### AIM OF THE EXERCISE
Any images in the material are to be dropped while every line is retyped exactly.
-- INFORMATION PROVIDED follows --
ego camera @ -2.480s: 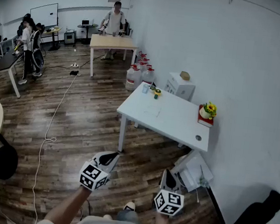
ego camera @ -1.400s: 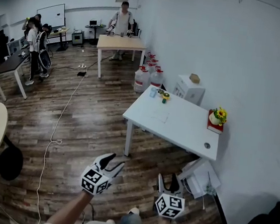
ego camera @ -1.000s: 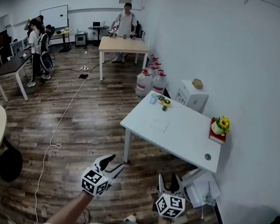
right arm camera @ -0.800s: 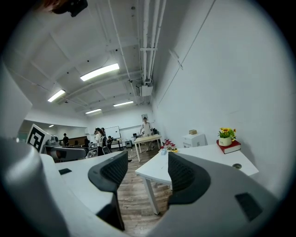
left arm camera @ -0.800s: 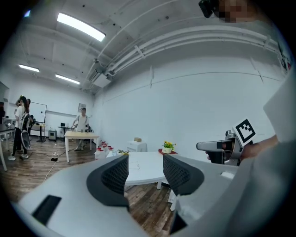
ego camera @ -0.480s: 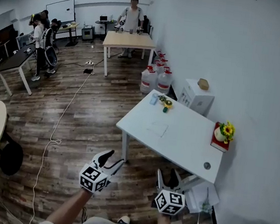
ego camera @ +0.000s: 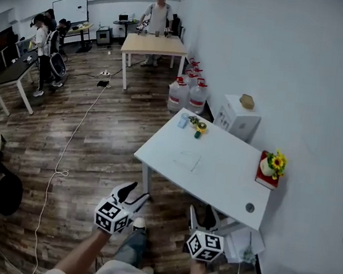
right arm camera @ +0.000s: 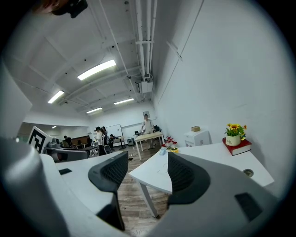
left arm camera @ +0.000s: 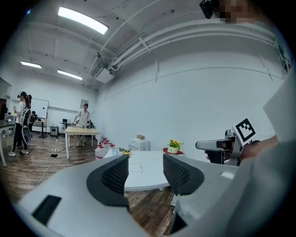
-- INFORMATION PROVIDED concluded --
### RESPONSE
ego camera @ -2.480s: 
ego camera @ -1.400s: 
ego camera @ -1.000s: 
right arm camera @ -0.800s: 
left arm camera @ -0.800s: 
ego camera @ -0.480s: 
ego camera @ +0.000s: 
right arm camera @ +0.000s: 
left arm camera @ +0.000s: 

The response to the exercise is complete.